__How to complete this task__: Write out the whole listing below exactly, skipping each picture.
Content starts
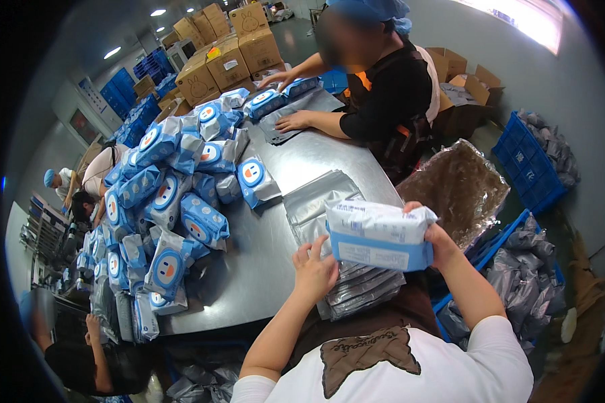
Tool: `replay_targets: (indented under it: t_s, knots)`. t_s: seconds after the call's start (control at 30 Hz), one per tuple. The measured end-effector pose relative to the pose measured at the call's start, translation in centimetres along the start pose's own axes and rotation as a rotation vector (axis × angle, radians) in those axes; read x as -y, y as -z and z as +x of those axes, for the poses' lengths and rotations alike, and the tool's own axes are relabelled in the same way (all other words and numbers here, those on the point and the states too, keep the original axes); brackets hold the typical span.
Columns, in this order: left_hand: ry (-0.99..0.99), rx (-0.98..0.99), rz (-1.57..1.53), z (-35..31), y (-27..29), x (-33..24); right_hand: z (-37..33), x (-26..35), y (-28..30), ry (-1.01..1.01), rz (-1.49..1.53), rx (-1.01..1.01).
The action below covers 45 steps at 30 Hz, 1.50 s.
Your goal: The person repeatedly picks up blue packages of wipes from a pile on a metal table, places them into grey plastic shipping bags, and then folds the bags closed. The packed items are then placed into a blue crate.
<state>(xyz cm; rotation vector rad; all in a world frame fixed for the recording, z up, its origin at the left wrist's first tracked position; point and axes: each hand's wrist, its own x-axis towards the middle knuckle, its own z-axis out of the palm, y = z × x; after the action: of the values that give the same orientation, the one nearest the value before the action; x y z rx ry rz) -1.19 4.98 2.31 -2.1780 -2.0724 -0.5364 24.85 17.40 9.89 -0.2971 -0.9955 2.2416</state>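
Observation:
My right hand (439, 238) grips a white and blue pack of wipes (380, 232) by its right end, its printed side toward me. The pack is held above a stack of flat silver-grey bags (364, 290) at the table's near edge. My left hand (316, 270) is beside the pack's left end, over the bags, with its fingers apart and nothing in them. Whether its fingertips touch the bags I cannot tell. To the left, a big heap of similar packs (198, 221) with round face designs covers much of the metal table (262, 265).
Across the table a person (383, 94) in a blue cap handles packs and grey bags. Blue crates (528, 164) of filled grey bags and a foil-lined container (454, 181) stand at right. Cardboard boxes (232, 60) are stacked behind. Other people are at left.

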Motion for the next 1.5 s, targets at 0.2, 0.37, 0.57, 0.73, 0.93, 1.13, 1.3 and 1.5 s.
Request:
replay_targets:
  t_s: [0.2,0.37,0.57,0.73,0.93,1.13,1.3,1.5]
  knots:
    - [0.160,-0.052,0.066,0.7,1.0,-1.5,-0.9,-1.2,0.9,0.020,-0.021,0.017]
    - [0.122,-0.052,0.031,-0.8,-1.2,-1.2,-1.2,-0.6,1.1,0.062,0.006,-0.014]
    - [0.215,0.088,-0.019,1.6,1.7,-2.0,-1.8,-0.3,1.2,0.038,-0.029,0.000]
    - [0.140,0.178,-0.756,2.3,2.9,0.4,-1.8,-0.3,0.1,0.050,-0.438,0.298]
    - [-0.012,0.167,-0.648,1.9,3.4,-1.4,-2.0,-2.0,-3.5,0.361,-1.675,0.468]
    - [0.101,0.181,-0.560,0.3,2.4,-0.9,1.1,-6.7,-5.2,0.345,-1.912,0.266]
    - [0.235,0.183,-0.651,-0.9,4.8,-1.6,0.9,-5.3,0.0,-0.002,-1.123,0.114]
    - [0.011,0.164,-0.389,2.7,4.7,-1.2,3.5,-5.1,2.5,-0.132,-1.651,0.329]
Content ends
__Solution to this problem__:
Tool: `replay_targets: (indented under it: t_s, knots)`. t_s: seconds after the call's start (control at 30 Hz), one per tuple. The measured end-effector pose relative to the pose measured at the call's start, translation in centimetres along the start pose's own axes and rotation as a rotation vector (axis × angle, radians) in those axes; read x as -y, y as -z and z as +x of those axes, for the poses' lengths and rotations alike, and the tool's own axes are relabelled in the same way (all other words and numbers here, those on the point and the states too, keep the original axes); brackets hold the typical span.
Columns, in this order: left_hand: ry (-0.99..0.99), rx (-0.98..0.99), rz (-1.57..1.53), z (-35..31), y (-27..29), x (-33..24); right_hand: z (-37..33), x (-26..35), y (-28..30), ry (-1.01..1.01), rz (-1.49..1.53), rx (-1.01..1.01).
The action below covers 45 steps at 30 Hz, 1.50 s.
Your goal: The person repeatedly picks up blue packages of wipes from a pile on a metal table, places them into grey plastic shipping bags, and then folds the bags closed. The packed items are then placed into a blue crate.
<state>(xyz cm; rotation vector rad; all in a world frame fixed for the recording, z up, its origin at the left wrist's first tracked position; point and axes: each hand's wrist, its own x-axis towards the middle knuckle, its own z-axis out of the palm, y = z × x; after the action: of the values that give the same orientation, the one nearest the value before the action; x y z rx ry rz) -1.19 4.98 2.31 -2.1780 -2.0724 -0.5364 24.85 17.40 9.89 -0.2971 -0.9955 2.2416</state>
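Observation:
My right hand (439, 238) grips a white and blue pack of wipes (380, 232) by its right end, its printed side toward me. The pack is held above a stack of flat silver-grey bags (364, 290) at the table's near edge. My left hand (316, 270) is beside the pack's left end, over the bags, with its fingers apart and nothing in them. Whether its fingertips touch the bags I cannot tell. To the left, a big heap of similar packs (198, 221) with round face designs covers much of the metal table (262, 265).
Across the table a person (383, 94) in a blue cap handles packs and grey bags. Blue crates (528, 164) of filled grey bags and a foil-lined container (454, 181) stand at right. Cardboard boxes (232, 60) are stacked behind. Other people are at left.
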
Motion for the next 1.5 s, targets at 0.2, 0.37, 0.57, 0.73, 0.93, 1.13, 1.3 and 1.5 s.
Request:
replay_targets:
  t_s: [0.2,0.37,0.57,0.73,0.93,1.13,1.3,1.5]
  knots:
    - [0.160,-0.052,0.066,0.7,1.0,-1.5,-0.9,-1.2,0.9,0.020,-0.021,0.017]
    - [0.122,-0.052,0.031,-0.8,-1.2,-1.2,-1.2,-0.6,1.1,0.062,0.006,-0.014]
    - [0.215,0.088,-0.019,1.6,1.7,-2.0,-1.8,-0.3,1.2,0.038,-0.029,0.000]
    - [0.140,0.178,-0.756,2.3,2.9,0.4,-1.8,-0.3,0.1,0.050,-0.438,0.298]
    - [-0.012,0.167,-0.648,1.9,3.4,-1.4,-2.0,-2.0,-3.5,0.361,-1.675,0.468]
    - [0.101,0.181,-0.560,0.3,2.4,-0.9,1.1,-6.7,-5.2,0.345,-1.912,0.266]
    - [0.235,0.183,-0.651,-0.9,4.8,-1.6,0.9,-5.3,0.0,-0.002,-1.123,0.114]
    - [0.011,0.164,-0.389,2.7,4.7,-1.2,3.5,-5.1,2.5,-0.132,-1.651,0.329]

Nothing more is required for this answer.